Lembram-se daqueles tempos antes de existir a Internet, em que se acreditava que a estupidez das pessoas se devia à dificuldade de acesso à informação? Bem, estávamos enganados. A Internet trouxe um oceano de conhecimento ao alcance de um clique, mas, paradoxalmente, também se tornou um terreno fértil para a desinformação, a pseudociência e a generalização precipitada. Em vez de criar uma sociedade mais esclarecida, muitas vezes, parece que estamos navegando num mar de ignorância.
A ideia era simples: dar às pessoas acesso ilimitado à informação e, consequentemente, erradicar a ignorância. No entanto, não contávamos com a capacidade humana de distorcer e disseminar informações erradas. Hoje, qualquer pessoa com uma conexão à Internet pode se tornar um “especialista” em qualquer assunto, desde teorias da conspiração até curas milagrosas para doenças complexas. E aqui reside o perigo: a proliferação do erro e da falsa ciência.

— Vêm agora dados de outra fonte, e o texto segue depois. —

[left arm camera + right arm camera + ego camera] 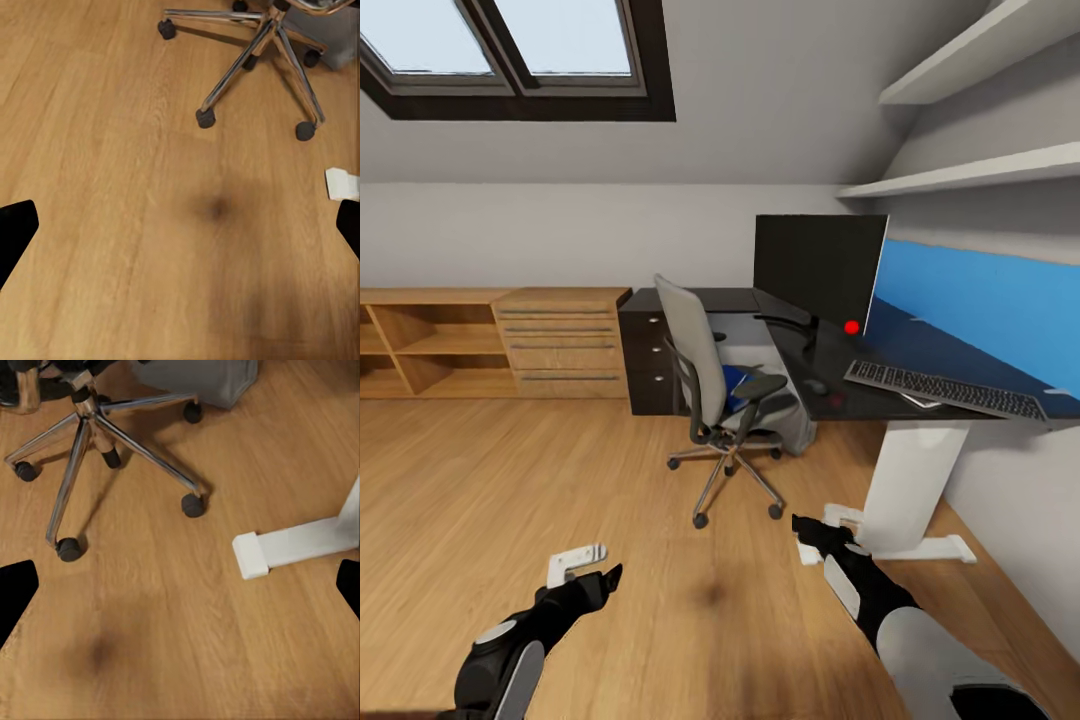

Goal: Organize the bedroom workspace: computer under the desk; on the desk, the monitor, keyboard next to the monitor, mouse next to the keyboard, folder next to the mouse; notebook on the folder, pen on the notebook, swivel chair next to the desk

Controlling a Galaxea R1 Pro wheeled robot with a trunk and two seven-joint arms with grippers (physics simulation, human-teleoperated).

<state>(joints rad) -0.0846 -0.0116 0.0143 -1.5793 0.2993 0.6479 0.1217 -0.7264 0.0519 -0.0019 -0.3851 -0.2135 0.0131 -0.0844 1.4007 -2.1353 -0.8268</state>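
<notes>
The robot stands back on the wooden floor [510, 470], facing the workspace it has yet to reach. The desk [800, 385] runs from 12 toward 3 o'clock, its white leg [908, 490] planted at about 2 o'clock. The monitor [818, 265] stands upright on it with its red dot low at one corner, and the keyboard [945, 390] lies just beside it nearer the robot, so those two look settled. A small dark mouse [816, 386] seems to sit on the desk between the monitor's stand and the keyboard.

The swivel chair [712, 385] waits at 12 o'clock, turned toward the desk and close to its edge, with the blue folder [734, 388] lying on its seat; that is probably the next thing to fetch. The grey computer [790, 415] stands on the floor behind the chair, under the desk.

Both arms hang low and forward, bent at the elbow, a carrying pose for driving, not reaching. The left end effector [598, 572] points at bare floor at 11 o'clock, fingers spread wide and empty. The right end effector [822, 535] hovers near the leg's foot [296, 546] at 1 o'clock, likewise wide open and holding nothing.
</notes>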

Tomemos como exemplo a pseudociência. A Internet está repleta de “gurus” que defendem desde dietas milagrosas até teorias sobre a cura do cancro com sumo de beterraba. Estas ideias, por mais absurdas que sejam, encontram eco em milhões de pessoas que preferem acreditar em soluções simples para problemas complexos. Afinal, é muito mais reconfortante pensar que podemos curar uma doença grave com uma poção mágica do que aceitar a complexidade e a incerteza da ciência real.
E não podemos esquecer as teorias da conspiração. Desde a ideia de que a Terra é plana até a crença de que o homem nunca foi à Lua, a desinformação se espalha como um vírus. Esses mitos, alimentados por vídeos bem editados e discursos inflamados, criam uma visão distorcida da realidade e contribuem para um mundo mais instável e inseguro. Quando uma parte significativa da população acredita que cientistas e governos estão envolvidos em conspirações gigantescas, a confiança nas instituições decai, e o tecido social se fragmenta.
A mentira e a generalização também desempenham um papel crucial nesse cenário. As fake news, disseminadas por cliques e partilhas, criam uma realidade paralela onde os factos são irrelevantes. A velocidade com que uma mentira bem contada pode se espalhar supera em muito a capacidade da verdade em se estabelecer. E, na era da informação supersónica, a generalização simplista transforma questões complexas em slogans vazios, alimentando o rancor e o extremismo.
A consequência disso tudo? Um mundo mais polarizado, onde o diálogo se torna quase impossível. Em vez de debates construtivos, temos batalhas de gritos e ofensas nas redes sociais. As pessoas se refugiam em bolhas de pensamento onde apenas suas crenças são reforçadas, e qualquer opinião divergente é vista como uma ameaça. O resultado é uma sociedade rancorosa, onde o extremismo ganha terreno e a cooperação mútua se torna uma raridade.
Então, como podemos enfrentar este desafio colossal? Em primeiro lugar, a educação é fundamental. Precisamos ensinar as pessoas a pensar criticamente, a verificar fontes e a questionar informações antes de aceitá-las como verdadeiras. As plataformas de redes sociais também devem assumir a responsabilidade de combater a desinformação, implementando mecanismos mais eficazes para identificar e remover conteúdo falso. Além disso, é crucial promover a importância da ciência e do método científico. A ciência não é perfeita, mas é o melhor instrumento que temos para entender o mundo. Precisamos valorizar os especialistas e confiar em quem dedica a vida ao estudo e à pesquisa, em vez de confiar em qualquer pessoa com uma câmara e uma ligação à Internet.
O problema é que, em última análise, a responsabilidade é de cada um de nós. Devemos ser guardiões da verdade e promotores do diálogo construtivo, porque a verdadeira sabedoria não está em saber tudo, mas em saber distinguir o verdadeiro do falso e em estar disposto a aprender e a mudar de opinião com base em evidências. Algo que, percebemos agora, é um Everest a escalar.
Se conseguirmos isso, talvez possamos transformar a Internet de um campo de batalha de desinformação em uma verdadeira biblioteca do conhecimento humano. E, quem sabe, finalmente provar que não estávamos tão enganados assim sobre a inteligência coletiva da nossa espécie.